Quickstart#
This guide will walk you through:
Defining a task in a simple YAML format
Provisioning a cluster and running a task
Using the core SkyPilot CLI commands
Be sure to complete the installation instructions first before continuing with this guide.
Hello, SkyPilot!#
Let’s define our very first task, a simple Hello, SkyPilot! program.
Create a directory from anywhere on your machine:
$ mkdir hello-sky
$ cd hello-sky
Copy the following YAML into a hello_sky.yaml
file:
resources:
# Optional; if left out, automatically pick the cheapest cloud.
infra: aws
# 8x NVIDIA A100 GPU
accelerators: A100:8
# Working directory (optional) containing the project codebase.
# Its contents are synced to ~/sky_workdir/ on the cluster.
workdir: .
# Typical use: pip install -r requirements.txt
# Invoked under the workdir (i.e., can use its files).
setup: |
echo "Running setup."
# Typical use: make use of resources, such as running training.
# Invoked under the workdir (i.e., can use its files).
run: |
echo "Hello, SkyPilot!"
conda env list
Copy the following Python script to a hello_sky.py
file:
import sky
import sys
# List of commands to run
commands = [
'echo "Hello, SkyPilot!"',
'conda env list'
]
# Define a resource object.
# infra: (Optional) if left out, automatically pick cheapest available.
# accelerators: 8x NVIDIA A100 GPU
resource = sky.Resources(infra='aws', accelerators='A100:8')
# Define a task object.
# setup: Typical use: pip install -r requirements.txt
# run: Typical use: make use of resources, such as running training.
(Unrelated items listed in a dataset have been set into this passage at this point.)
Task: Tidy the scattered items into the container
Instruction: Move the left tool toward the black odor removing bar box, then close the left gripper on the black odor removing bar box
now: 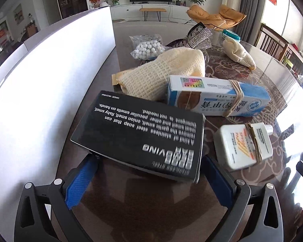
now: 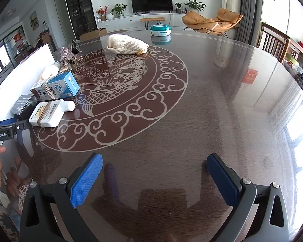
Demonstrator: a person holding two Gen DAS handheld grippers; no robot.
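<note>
In the left wrist view a black box with white print (image 1: 139,135) lies between my left gripper's (image 1: 149,177) open blue pads, not clamped. Beyond it lie a knitted cream mitt (image 1: 165,74), a blue-white carton with rubber bands (image 1: 216,96), a white banded bottle (image 1: 244,145), a bag of white balls (image 1: 149,49) and a second mitt (image 1: 238,52). The white container wall (image 1: 50,80) stands at left. My right gripper (image 2: 153,179) is open and empty over bare table; the carton (image 2: 58,86), bottle (image 2: 50,113) and mitt (image 2: 127,44) show there.
A teal round tin (image 2: 160,29) sits at the table's far edge. A sparkly silver item (image 1: 196,38) lies behind the mitt. The glass-topped table (image 2: 192,111) has a carved fish pattern. Wooden chairs (image 2: 276,40) stand at right.
</note>
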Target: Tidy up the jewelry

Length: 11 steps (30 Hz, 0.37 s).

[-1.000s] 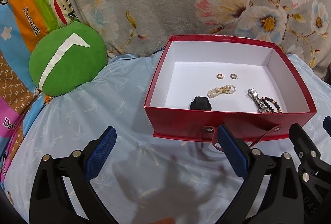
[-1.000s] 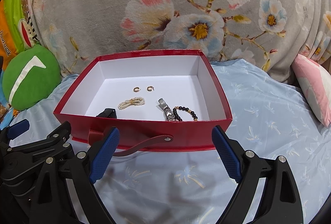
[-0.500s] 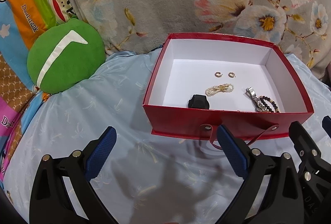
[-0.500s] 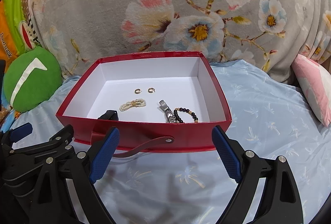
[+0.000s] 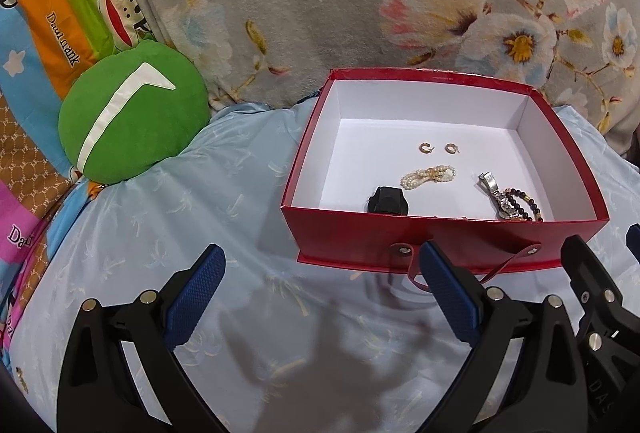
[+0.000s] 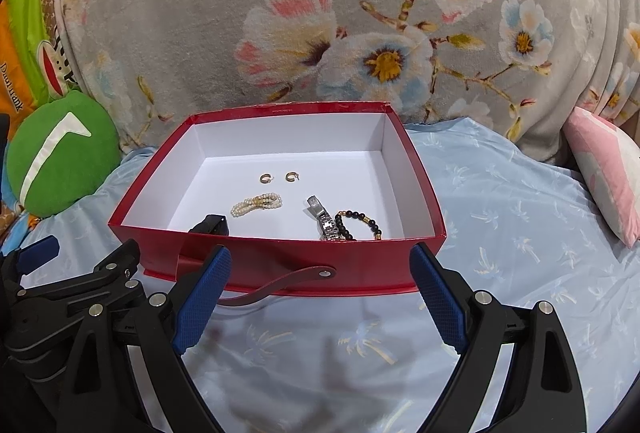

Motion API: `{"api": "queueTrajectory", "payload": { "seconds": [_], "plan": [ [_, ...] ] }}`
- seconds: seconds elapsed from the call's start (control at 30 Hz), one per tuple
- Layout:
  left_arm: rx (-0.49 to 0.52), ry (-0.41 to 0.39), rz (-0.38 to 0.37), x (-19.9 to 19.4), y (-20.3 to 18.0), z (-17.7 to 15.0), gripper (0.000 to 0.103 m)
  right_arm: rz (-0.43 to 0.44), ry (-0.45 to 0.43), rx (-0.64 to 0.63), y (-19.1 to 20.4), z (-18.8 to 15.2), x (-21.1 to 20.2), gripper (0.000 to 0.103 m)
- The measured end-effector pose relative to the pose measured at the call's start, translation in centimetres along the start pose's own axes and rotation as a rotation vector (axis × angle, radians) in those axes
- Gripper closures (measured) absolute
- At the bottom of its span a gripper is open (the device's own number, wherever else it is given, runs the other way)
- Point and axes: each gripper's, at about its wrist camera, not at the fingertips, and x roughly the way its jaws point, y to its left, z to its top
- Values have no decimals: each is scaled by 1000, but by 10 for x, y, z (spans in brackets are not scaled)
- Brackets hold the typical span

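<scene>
— Looking along my left gripper (image 5: 322,283): both blue pads spread wide, nothing between them, hovering over the light blue bedsheet (image 5: 200,217) just short of the red box (image 5: 400,237). What do you read on the other side?

— Same on my right gripper (image 6: 320,283): wide apart and empty, parked in front of the box's near wall, with the box's red strap handle (image 6: 280,283) lying on the sheet between the fingers.

— Where does the jewelry sit?

— All inside the box on its white floor. I see two gold hoop earrings (image 6: 280,177) side by side toward the back, a pearl bracelet (image 6: 256,205) in front of them, a silver watch (image 6: 322,219) to its right touching a black bead bracelet (image 6: 358,223), and a small black box (image 5: 387,200) against the near wall, partly hidden by the rim.

— And around the box?

— I have a green round cushion (image 5: 132,121) to the left, a grey floral blanket (image 6: 320,13) behind, and a pink pillow (image 6: 608,169) at the far right.
</scene>
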Motion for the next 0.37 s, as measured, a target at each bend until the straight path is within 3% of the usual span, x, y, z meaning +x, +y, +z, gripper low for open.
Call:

# workdir: Working directory (optional) containing the project codebase.
# Its contents are synced to ~/sky_workdir/ on the cluster.
# Both `setup` and `run` is invoked under the workdir (i.e., can use its files).
task = sky.Task(setup='echo "Running setup."',
run=commands,
workdir='.',
resources=resource)
# Launch the task.
request_id = sky.launch(task=task, cluster_name='mycluster')
# (Optional) stream the logs from the task to the console.
job_id, handle = sky.stream_and_get(request_id)
cluster_name = handle.get_cluster_name()
returncode = sky.tail_logs(cluster_name, job_id, follow=True)
sys.exit(returncode)
Tip
You can use the cluster_name
parameter to give the cluster an easy-to-remember name. If not specified, a name is autogenerated.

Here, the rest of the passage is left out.